**The problem**
Exactly as written, set down each line of the data below except its pictures.

-- Opening Marker --

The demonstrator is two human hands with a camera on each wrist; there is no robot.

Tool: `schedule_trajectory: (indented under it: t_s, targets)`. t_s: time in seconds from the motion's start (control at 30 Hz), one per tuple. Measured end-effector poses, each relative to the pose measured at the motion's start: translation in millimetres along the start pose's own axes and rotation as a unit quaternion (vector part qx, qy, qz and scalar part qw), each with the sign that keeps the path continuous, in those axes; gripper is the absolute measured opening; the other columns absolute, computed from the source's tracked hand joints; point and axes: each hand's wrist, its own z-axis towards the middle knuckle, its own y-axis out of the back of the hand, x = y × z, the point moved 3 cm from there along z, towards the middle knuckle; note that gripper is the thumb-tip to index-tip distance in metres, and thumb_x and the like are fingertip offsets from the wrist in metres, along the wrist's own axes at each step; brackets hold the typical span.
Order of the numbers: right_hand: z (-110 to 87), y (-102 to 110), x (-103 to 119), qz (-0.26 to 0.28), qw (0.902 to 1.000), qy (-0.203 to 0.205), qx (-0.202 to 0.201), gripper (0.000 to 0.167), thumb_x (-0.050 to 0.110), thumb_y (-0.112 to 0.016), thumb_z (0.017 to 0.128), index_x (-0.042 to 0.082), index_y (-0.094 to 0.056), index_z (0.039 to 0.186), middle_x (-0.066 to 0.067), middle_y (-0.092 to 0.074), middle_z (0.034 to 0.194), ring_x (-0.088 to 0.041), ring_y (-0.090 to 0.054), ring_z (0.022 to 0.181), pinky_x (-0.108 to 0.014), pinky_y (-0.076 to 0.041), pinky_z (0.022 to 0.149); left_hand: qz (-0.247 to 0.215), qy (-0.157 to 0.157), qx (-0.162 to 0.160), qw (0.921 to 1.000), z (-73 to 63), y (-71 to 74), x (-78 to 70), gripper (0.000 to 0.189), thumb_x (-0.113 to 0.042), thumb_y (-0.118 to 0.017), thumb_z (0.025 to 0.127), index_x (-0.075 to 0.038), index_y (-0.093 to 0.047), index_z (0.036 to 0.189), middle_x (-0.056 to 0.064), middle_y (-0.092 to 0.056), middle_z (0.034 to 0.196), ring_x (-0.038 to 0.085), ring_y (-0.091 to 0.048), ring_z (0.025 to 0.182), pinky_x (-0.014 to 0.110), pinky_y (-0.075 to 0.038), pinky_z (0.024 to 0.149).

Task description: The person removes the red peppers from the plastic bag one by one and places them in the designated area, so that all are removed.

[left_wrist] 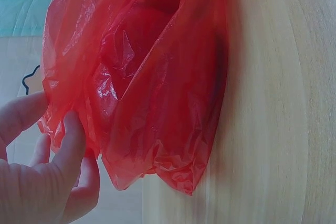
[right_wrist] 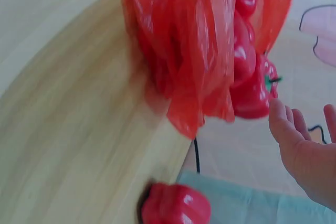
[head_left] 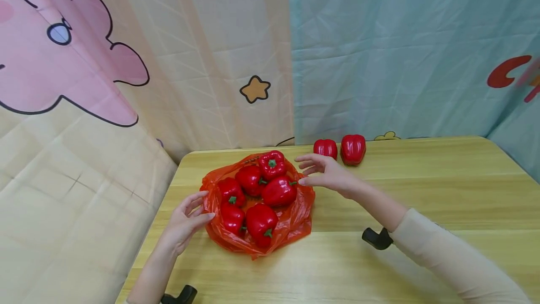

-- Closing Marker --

**Expected answer**
The demonstrator is two human hands with a camera on each wrist; there is no robot.

Tool: `schedule_trajectory: (indented under it: t_s, targets)`. t_s: time in seconds from the motion's start (control at 30 Hz), one per tuple. Measured end-effector poses, each relative to the pose measured at the motion's start: translation in millimetres along the start pose's own axes and rotation as a unit quaternion (vector part qx, qy, qz and scalar part qw), each with the sign that keeps the path continuous, in those axes; gripper is the absolute measured opening; the other columns absolute, computed from the source's tracked hand joints; point and axes: each hand's wrist, its own z-axis towards the middle knuckle, its own y-axis out of the back of the hand, x = y × z, the point moved 3 cm from there along z, towards the middle knuckle; note that gripper is the thumb-tip to index-tip distance in metres, and thumb_x and the like are fingertip offsets from the wrist in metres, along the wrist's own axes at each step; brackets hold the typical span.
Order of the numbers: right_hand: z (-110 to 87), y (-102 to 110), x (-103 to 119), qz (-0.26 to 0.28), qw (0.902 to 1.000), qy (-0.203 to 0.205), qx (-0.202 to 0.201), gripper (0.000 to 0.167), thumb_x (-0.050 to 0.110), thumb_y (-0.112 to 0.016), thumb_z (0.017 to 0.128), index_x (-0.042 to 0.082), index_y (-0.094 to 0.056), index_z (0.039 to 0.186), middle_x (-0.066 to 0.067), middle_y (-0.092 to 0.074), middle_z (0.034 to 0.194), ring_x (-0.088 to 0.041), ring_y (-0.090 to 0.054), ring_z (0.022 to 0.181), pinky_x (-0.108 to 0.014), pinky_y (-0.076 to 0.041), pinky_z (0.022 to 0.149); left_hand: qz (-0.247 to 0.215), qy (-0.157 to 0.157), qx (-0.162 to 0.160), qw (0.921 to 1.000), z (-73 to 63), y (-71 to 74), x (-78 to 70), gripper (0.000 to 0.189), thumb_x (-0.113 to 0.042), thumb_y (-0.118 to 0.017), thumb_z (0.025 to 0.127), index_x (-0.075 to 0.038), index_y (-0.093 to 0.047), index_z (0.036 to 0.189), middle_x (-0.056 to 0.064), middle_y (-0.092 to 0.056), middle_z (0.034 to 0.196), ring_x (-0.038 to 0.085), ring_y (-0.091 to 0.048), ring_z (0.025 to 0.182), pinky_x (-0.014 to 0.110), pinky_y (-0.075 to 0.038), pinky_z (0.024 to 0.149).

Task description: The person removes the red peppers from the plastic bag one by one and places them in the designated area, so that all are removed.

[left_wrist] 
[right_wrist] 
[head_left] 

There is nothing further to this exercise.